### Exercise prompt
Below are records; count the lines that contain "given" and state only that count.

BEGIN Source data

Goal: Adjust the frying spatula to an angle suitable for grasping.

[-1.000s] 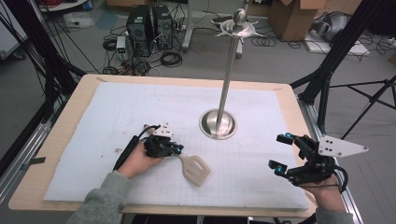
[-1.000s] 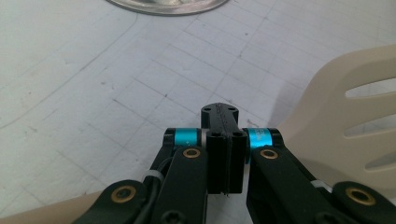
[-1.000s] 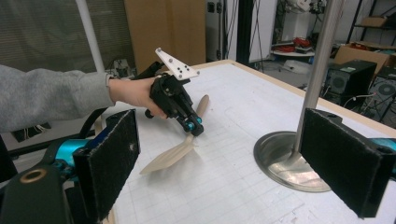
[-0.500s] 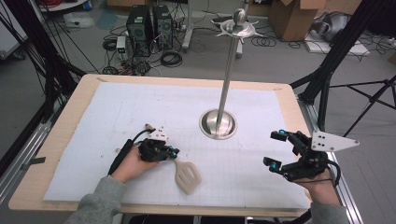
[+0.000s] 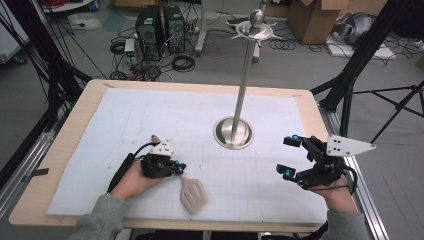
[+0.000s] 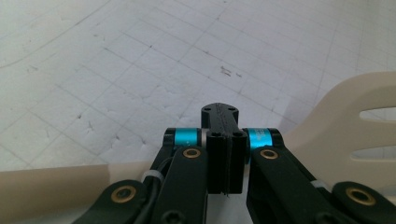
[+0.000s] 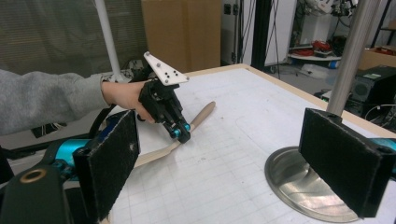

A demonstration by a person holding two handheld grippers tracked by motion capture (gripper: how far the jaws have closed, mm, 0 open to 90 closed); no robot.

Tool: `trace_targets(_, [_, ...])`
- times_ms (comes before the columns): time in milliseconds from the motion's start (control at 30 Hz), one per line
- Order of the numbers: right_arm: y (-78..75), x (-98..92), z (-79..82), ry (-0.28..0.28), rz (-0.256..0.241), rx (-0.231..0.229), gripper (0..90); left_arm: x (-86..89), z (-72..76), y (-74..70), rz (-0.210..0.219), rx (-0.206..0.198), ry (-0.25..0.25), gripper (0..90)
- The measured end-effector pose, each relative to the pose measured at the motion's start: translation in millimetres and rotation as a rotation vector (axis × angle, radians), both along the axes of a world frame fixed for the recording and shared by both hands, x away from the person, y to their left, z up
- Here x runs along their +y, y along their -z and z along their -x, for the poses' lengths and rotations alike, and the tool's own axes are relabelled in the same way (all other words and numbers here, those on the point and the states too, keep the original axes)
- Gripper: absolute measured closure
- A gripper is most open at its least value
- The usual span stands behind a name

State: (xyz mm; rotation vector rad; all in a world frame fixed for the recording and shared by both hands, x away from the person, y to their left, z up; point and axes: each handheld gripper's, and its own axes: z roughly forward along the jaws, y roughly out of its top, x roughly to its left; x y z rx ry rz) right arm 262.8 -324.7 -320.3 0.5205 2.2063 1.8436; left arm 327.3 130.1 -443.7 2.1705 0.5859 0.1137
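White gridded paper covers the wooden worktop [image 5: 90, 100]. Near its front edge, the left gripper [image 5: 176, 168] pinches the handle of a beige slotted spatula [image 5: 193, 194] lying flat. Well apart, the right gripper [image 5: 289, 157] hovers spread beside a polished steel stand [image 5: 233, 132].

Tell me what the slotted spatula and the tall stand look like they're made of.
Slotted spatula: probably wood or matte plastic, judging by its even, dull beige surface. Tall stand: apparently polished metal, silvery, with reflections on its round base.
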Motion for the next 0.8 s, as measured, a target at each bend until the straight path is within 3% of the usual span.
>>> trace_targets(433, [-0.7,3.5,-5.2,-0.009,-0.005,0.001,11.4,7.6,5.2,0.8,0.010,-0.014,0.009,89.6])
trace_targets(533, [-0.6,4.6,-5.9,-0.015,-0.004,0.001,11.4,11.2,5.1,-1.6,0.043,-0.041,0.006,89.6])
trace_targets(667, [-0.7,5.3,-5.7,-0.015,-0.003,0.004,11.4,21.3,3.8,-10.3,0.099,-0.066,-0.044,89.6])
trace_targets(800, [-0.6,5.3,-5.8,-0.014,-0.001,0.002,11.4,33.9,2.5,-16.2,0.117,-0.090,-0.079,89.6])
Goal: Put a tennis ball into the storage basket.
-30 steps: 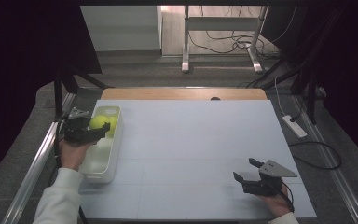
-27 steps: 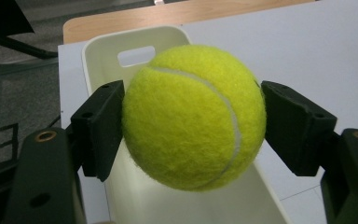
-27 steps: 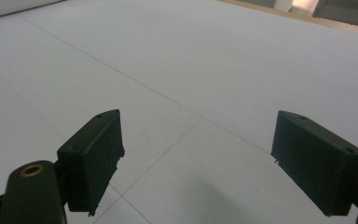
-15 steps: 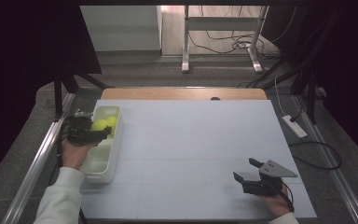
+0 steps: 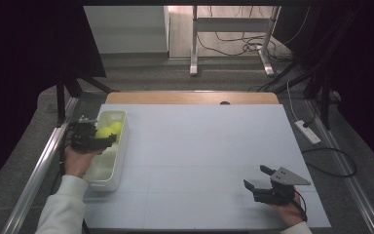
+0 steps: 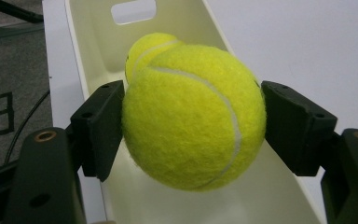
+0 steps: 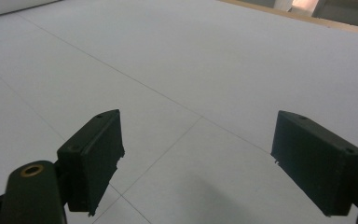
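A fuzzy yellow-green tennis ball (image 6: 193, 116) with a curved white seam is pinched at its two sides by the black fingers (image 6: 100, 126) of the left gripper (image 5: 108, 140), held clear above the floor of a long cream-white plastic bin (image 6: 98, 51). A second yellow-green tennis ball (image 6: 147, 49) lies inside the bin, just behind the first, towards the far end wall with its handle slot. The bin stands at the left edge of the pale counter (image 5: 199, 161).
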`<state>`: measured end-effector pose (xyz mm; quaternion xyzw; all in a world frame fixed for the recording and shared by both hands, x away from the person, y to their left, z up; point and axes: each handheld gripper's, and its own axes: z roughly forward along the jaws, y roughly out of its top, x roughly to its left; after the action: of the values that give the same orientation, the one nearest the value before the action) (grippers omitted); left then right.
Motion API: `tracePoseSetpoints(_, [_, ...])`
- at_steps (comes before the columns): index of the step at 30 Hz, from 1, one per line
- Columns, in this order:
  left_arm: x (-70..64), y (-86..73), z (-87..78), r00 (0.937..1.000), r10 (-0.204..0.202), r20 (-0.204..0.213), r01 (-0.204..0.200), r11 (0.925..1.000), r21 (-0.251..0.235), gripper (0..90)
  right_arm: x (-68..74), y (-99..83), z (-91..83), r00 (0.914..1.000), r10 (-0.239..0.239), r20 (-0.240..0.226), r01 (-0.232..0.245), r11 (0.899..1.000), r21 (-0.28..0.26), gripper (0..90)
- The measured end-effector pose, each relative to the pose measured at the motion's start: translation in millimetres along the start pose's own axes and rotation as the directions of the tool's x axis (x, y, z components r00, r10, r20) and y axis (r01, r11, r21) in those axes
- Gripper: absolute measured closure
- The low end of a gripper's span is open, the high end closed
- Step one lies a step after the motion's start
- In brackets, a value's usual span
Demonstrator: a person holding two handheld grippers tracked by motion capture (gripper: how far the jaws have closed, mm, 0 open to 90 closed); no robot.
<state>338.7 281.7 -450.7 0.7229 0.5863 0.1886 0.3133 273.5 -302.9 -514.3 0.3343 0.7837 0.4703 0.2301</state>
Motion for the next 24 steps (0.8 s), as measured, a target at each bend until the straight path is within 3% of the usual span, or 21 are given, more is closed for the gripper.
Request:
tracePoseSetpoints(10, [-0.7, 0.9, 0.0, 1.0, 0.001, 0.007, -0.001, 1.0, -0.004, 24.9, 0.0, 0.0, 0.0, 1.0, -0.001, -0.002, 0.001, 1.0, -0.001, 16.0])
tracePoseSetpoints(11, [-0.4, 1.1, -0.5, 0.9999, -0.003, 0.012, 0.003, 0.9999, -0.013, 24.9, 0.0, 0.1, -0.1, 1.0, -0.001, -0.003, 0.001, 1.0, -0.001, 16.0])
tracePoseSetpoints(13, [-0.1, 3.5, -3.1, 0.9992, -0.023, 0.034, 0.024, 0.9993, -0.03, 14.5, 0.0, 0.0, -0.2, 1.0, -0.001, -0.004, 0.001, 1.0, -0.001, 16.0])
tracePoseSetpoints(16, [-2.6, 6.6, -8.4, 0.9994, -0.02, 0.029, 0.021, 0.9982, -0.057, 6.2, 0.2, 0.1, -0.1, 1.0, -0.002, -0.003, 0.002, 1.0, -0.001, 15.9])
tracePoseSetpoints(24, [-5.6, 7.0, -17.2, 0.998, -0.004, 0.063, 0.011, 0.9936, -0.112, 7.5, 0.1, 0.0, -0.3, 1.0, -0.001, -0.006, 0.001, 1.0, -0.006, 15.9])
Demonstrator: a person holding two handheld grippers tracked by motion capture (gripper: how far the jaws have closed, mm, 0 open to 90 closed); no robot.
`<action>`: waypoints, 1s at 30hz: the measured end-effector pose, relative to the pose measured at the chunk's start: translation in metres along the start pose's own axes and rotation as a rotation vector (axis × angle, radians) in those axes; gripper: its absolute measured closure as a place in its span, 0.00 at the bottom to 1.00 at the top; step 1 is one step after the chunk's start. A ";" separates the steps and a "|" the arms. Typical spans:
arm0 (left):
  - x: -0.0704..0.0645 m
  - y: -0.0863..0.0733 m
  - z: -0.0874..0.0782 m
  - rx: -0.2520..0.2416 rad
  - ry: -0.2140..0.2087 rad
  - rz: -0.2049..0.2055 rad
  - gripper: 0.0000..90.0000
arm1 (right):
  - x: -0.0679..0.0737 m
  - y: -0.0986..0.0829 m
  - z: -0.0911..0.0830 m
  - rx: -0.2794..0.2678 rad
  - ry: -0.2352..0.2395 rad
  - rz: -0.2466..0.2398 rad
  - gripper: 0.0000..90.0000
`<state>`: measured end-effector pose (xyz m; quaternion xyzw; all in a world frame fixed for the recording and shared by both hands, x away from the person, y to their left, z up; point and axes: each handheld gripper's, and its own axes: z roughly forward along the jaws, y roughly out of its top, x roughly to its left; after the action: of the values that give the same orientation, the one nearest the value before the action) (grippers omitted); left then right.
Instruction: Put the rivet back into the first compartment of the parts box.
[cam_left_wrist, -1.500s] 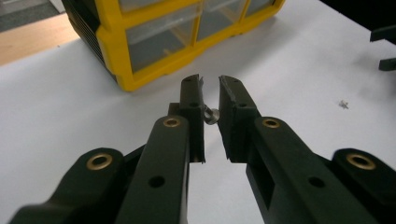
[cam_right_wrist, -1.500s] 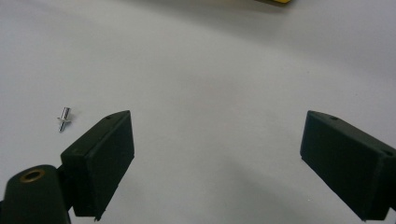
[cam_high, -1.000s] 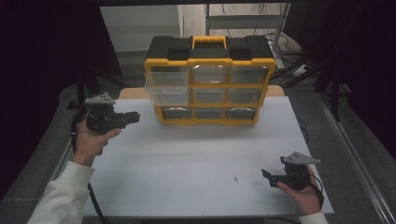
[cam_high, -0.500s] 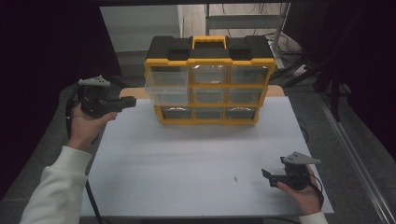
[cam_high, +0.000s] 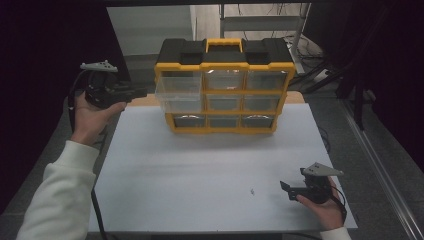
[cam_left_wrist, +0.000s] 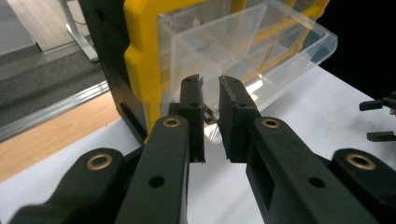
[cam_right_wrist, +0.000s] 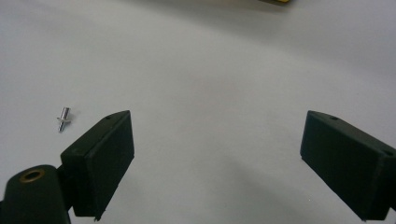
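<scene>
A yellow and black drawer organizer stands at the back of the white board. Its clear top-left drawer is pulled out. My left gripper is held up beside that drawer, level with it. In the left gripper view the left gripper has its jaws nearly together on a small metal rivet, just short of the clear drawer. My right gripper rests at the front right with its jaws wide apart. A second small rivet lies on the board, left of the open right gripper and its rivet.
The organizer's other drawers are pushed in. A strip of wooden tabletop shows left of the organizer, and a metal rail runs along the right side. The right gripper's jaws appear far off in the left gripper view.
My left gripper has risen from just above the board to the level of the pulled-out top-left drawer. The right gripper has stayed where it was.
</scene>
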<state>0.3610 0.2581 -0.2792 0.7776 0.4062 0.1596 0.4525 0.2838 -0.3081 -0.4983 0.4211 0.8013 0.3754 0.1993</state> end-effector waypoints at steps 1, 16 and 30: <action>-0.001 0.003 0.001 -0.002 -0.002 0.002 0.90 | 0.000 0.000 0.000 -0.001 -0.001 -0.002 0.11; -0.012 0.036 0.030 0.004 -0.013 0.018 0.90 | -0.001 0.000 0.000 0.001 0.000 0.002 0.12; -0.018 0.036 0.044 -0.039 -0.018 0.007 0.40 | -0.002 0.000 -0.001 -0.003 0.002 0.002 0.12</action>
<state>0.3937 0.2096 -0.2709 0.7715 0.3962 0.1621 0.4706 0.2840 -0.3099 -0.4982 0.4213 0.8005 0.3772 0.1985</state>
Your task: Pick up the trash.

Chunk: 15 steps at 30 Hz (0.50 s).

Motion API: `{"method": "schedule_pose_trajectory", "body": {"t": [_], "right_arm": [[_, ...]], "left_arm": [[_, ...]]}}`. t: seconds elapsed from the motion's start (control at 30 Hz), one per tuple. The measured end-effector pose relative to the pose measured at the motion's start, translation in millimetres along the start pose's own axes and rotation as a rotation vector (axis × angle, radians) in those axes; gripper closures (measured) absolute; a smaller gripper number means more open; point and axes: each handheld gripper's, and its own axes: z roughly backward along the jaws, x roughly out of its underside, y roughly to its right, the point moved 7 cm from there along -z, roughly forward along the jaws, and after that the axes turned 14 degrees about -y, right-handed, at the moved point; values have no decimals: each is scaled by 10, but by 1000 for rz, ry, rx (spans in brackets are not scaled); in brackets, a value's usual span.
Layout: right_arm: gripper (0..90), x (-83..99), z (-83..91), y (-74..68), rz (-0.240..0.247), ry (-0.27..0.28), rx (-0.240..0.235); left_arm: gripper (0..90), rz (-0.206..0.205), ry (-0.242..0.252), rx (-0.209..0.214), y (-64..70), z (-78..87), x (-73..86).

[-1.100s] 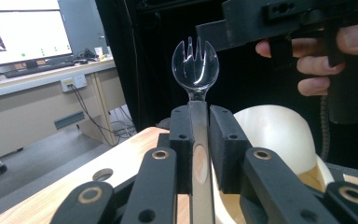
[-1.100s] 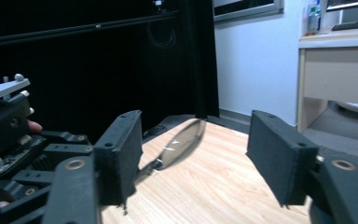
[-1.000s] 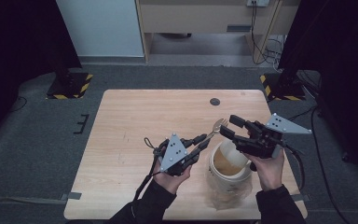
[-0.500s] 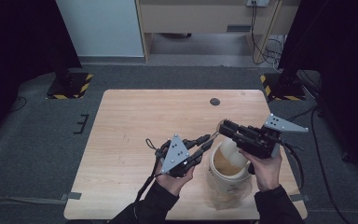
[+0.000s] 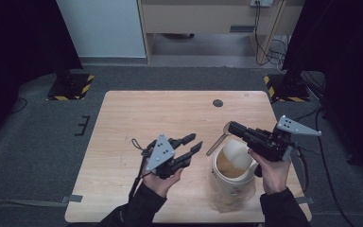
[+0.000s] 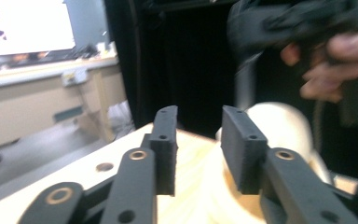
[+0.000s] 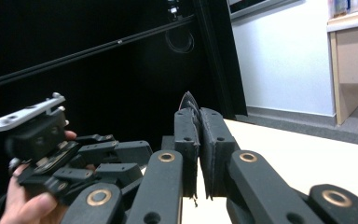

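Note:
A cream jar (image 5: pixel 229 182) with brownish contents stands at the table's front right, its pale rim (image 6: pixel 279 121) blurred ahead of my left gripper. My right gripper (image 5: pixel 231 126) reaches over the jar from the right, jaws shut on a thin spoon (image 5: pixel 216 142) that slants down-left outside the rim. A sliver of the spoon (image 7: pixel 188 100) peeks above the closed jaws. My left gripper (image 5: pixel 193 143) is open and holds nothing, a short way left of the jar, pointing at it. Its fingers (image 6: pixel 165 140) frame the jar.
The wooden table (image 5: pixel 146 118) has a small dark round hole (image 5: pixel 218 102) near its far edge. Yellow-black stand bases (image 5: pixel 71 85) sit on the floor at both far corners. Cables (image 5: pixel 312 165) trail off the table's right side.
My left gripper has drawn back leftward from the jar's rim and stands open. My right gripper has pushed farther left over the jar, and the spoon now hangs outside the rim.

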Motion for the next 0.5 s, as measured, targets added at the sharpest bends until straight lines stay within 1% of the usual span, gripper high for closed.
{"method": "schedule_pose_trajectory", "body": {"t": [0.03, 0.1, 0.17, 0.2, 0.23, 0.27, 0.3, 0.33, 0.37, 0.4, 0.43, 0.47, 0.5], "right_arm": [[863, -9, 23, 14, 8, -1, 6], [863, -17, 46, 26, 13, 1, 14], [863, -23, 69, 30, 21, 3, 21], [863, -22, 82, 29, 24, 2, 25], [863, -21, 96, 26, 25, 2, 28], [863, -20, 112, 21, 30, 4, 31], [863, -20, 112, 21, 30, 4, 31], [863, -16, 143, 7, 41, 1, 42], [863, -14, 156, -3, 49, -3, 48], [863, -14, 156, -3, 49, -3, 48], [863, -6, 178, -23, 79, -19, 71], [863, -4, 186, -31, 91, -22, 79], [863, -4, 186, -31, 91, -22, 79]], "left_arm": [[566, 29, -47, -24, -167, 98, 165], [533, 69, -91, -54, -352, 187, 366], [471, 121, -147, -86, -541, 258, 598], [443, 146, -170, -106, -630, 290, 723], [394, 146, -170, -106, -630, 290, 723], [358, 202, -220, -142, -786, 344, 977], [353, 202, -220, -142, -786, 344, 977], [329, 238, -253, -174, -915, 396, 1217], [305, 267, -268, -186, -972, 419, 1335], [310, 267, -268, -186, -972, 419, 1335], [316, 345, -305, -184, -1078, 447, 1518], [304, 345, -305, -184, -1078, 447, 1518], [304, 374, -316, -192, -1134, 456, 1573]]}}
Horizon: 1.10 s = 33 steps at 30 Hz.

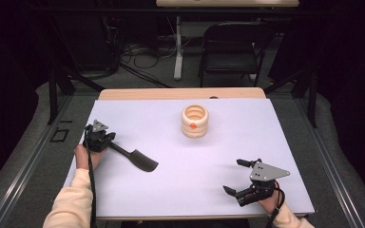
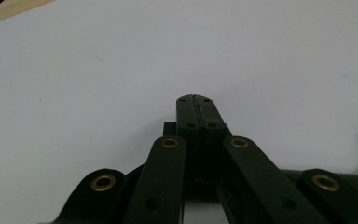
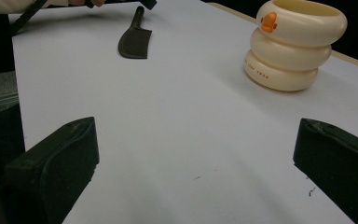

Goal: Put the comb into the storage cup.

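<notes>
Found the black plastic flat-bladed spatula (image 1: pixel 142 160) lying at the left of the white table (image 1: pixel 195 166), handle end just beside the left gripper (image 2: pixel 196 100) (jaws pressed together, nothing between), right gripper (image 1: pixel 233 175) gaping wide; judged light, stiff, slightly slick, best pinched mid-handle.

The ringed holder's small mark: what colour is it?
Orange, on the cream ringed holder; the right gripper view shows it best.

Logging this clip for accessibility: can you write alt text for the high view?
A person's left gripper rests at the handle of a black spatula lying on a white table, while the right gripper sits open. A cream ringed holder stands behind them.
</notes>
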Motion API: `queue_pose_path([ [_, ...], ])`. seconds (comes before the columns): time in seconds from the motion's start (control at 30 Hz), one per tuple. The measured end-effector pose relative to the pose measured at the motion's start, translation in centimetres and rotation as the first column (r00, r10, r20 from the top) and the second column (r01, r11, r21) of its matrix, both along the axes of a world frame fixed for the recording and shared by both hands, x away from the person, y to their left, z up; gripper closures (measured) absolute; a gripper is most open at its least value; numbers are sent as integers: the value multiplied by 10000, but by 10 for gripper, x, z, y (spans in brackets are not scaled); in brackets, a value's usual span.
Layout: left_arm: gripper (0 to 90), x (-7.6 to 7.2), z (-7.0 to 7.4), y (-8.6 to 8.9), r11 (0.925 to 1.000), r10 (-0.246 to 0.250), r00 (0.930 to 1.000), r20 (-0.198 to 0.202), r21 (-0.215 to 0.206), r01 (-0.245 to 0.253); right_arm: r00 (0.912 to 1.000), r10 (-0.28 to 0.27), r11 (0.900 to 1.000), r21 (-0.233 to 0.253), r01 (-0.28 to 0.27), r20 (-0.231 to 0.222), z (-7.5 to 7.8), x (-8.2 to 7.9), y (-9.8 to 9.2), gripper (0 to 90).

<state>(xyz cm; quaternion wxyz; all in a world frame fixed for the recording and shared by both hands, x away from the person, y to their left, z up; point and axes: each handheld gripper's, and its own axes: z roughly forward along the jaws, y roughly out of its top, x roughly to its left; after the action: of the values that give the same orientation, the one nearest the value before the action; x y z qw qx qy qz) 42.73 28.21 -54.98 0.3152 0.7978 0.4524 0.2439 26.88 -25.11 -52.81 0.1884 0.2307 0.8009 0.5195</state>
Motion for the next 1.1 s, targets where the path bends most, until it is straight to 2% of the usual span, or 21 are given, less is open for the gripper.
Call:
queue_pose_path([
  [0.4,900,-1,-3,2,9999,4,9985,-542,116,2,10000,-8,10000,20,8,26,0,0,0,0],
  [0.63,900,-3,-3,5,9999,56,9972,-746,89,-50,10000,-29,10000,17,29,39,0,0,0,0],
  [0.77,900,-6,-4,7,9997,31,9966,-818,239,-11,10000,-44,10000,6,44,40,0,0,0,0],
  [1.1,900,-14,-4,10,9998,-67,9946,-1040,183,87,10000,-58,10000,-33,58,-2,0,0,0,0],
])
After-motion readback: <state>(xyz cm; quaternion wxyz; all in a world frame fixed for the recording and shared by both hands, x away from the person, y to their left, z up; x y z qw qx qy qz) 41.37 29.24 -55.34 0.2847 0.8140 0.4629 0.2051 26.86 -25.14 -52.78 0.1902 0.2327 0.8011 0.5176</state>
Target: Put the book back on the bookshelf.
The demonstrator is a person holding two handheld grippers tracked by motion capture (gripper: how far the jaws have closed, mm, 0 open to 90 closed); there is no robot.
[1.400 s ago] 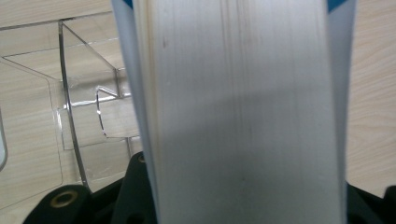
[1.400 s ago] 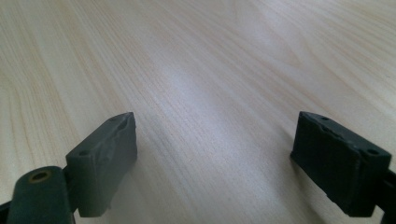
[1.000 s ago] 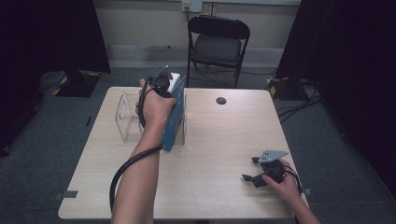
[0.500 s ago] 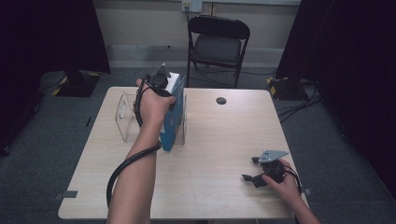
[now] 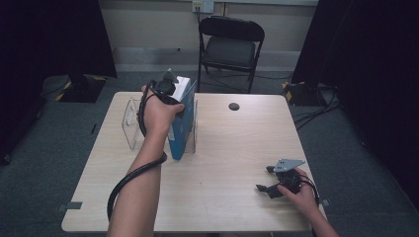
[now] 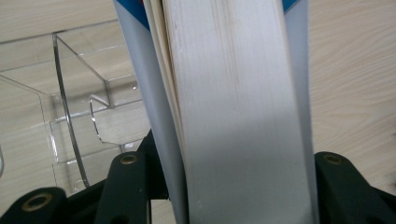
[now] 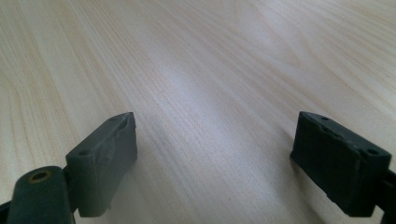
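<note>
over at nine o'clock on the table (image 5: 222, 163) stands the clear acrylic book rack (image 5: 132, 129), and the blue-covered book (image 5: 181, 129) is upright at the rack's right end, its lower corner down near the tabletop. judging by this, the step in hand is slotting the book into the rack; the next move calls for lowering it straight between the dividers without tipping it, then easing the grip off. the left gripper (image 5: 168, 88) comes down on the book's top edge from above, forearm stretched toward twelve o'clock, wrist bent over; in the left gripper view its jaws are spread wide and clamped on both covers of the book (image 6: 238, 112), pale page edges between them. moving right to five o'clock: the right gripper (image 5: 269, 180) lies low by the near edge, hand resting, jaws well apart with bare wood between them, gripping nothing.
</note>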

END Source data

### Final answer
2